This study showed that P. suffruticosa flowers have different antioxidant and anti-photoaging properties at different flowering stages. The phytochemicals were elucidated, and a significant difference was found in terms of abundance. Meanwhile, the results of chemometric analysis proved that the multiple ingredients in P. suffruticosa flowers contributed to their antioxidant and anti-photoaging activities. In order to have the excellent antioxidant and anti-photoaging activities and high levels of bioactive phytochemicals, the optimal time to harvest the P. suffruticosa flower is before the early flowering stage.

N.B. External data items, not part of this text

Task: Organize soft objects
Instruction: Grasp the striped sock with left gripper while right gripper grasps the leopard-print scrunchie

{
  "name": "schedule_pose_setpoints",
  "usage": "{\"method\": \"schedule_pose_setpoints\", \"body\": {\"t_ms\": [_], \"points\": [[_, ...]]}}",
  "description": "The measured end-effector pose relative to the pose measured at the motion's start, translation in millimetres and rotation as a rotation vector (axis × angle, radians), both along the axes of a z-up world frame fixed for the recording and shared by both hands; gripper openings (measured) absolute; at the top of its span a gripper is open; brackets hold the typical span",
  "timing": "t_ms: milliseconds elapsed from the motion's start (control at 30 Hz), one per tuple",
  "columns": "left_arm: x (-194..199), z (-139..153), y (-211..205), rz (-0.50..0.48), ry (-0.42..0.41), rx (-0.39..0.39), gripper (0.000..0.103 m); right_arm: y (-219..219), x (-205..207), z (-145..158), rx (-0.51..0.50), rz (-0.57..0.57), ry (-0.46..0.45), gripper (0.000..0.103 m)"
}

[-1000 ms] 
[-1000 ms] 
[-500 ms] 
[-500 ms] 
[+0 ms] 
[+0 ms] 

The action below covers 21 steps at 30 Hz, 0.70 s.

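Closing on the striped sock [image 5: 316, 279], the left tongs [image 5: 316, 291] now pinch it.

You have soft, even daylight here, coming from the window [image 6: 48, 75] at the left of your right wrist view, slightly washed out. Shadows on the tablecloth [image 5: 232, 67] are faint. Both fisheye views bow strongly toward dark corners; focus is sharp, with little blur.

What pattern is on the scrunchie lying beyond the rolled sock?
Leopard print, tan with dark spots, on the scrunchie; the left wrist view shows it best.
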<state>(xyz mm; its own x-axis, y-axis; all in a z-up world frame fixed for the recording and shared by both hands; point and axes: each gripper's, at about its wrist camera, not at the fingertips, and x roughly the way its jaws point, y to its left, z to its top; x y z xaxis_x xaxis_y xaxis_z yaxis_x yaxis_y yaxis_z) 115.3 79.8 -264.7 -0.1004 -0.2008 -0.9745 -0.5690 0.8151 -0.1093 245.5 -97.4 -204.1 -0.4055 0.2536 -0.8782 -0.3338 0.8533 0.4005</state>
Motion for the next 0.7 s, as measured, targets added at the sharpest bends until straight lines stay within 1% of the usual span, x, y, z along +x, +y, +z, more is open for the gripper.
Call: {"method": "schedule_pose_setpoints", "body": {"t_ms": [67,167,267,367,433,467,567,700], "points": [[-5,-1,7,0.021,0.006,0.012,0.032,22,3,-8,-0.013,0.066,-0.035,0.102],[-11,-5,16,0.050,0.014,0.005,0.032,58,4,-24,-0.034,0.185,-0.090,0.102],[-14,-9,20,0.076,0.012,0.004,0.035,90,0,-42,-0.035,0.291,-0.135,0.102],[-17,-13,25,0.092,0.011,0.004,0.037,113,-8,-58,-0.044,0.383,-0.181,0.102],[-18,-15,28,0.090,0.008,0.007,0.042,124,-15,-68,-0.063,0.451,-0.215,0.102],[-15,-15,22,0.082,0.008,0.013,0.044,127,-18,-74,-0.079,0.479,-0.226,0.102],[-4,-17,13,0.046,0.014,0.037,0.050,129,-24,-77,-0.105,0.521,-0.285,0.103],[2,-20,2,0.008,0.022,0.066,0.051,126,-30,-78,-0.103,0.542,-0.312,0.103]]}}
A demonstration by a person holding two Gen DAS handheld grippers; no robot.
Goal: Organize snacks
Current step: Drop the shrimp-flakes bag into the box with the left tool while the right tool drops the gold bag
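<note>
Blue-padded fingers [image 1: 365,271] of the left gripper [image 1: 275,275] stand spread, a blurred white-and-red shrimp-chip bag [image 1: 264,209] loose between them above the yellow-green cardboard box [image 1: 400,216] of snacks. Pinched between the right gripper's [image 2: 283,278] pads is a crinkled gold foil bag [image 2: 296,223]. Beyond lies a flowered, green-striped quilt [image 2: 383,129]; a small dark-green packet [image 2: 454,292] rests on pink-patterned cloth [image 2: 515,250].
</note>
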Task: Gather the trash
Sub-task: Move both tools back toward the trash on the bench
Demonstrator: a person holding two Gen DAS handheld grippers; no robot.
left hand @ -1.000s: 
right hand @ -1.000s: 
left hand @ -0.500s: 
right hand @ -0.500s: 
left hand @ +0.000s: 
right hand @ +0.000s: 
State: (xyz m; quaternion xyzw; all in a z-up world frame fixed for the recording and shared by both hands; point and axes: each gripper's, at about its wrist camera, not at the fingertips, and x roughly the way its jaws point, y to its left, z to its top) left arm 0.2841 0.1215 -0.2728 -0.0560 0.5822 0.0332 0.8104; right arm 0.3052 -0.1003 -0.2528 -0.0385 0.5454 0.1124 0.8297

Taken together, this study provides valuable evidence that the P. suffruticosa flower has a great potential to be developed as functional material in food and health related industries.

Author Contributions

J.H., X.Z. and M.L. conceived and designed the experiments; J.H., Y.D., X.L., Y.W., T.G. and M.L. performed the experiments; J.H., X.Z. and M. L. analyzed the data; J.H. and M.L. wrote the paper.

Funding

This research was funded by Science and Technology Program of Guangzhou (No. 201904010337), National Natural Science Foundation of China (Nos. 31670056 and 31870776) and Guangdong Key Laboratory of Marine Materia Medica (LMM2018-5).

Conflicts of Interest

The authors declare no conflict of interest.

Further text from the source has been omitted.